The particular proof-of-concept I chose to implement for this exercise was a generator for creating an asynchronous WCF service interface from a synchronous version. This is a common requirement in order to make use of some clever WCF plumbing that allows you to implement a service contract consisting of simple, synchronous methods, and to consume that service via a contract containing corresponding asynchronous methods (which may be more appropriate for some clients or communication scenarios). An example of what these two contracts might look like follows:

  [ServiceContract]
  [XmlSerializerFormat]
  public interface IService1
  {
    [OperationContract]
    string GetData(int value);

    [OperationContract]
    OutputType GetComplexData(InputType value);
  }

  [ServiceContract]
  [XmlSerializerFormat]
  public interface IService1Async
  {
    [OperationContract(AsyncPattern = true)]
    IAsyncResult BeginGetData(int value, AsyncCallback callback, object state);
    string EndGetData(IAsyncResult result);

    [OperationContract(AsyncPattern = true)]
    IAsyncResult BeginGetComplexData(InputType value,
                                     AsyncCallback callback, object state);
    OutputType EndGetComplexData(IAsyncResult result);
  }

Even if you’re not familiar with WCF, you can see that the second interface contract is a lot more complex than the first and may be correspondingly more difficult to implement. You can also see that translating the first interface contract into the second is just a matter of following some simple rules and could be quite a mechanical process.

Aside:

In fact, this translation can be performed by svcutil.exe, a program that ships with the .NET framework, the main purpose of which is to generate code for WCF service clients. However, if the service and client are part of the same project and the same codebase, you don’t need to generate contracts on the client side (it’s also quite difficult to integrate svcutil into your build process if you want the client to automatically pick up changes to the service, since it requires the service code to be not only compiled but deployed and running). For these reasons a lot of people put their service contracts in a shared assembly and reference it directly from the client. However, this means you also lose the benefit of svcutil creating asynchronous versions of your service contracts.

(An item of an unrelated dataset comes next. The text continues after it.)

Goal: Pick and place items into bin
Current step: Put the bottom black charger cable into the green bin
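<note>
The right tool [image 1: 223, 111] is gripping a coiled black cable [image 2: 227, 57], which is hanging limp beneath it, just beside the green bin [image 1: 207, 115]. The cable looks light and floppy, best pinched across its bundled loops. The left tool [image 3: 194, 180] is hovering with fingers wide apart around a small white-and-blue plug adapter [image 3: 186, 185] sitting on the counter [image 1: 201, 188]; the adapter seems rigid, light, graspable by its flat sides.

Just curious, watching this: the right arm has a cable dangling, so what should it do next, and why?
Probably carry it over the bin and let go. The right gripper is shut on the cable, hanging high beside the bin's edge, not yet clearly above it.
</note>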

What would be nice is to get an asynchronous version of your WCF contract that automatically stayed up-to-date at design time (without having to build and run your service). I’ve come across a few attempts to do this which have forgotten to carry across something from the original definition to the generated one (e.g. the XmlSerializerFormatAttribute on the contracts above), or have included a lot of complex code to handle all the fiddly edge-cases you have to worry about (e.g. writing out attribute parameters correctly) when attempting to faithfully reproduce all of these aspects of the original code. What you really want is a code generator that

  • Transforms each service method according to the rules for turning synchronous methods into asynchronous ones
  • Doesn’t alter any other part of the code, but automatically reproduces it in the generated contract

Writing a code generator using Roslyn allowed me to focus on the first point, while achieving the second point without even having to think about it.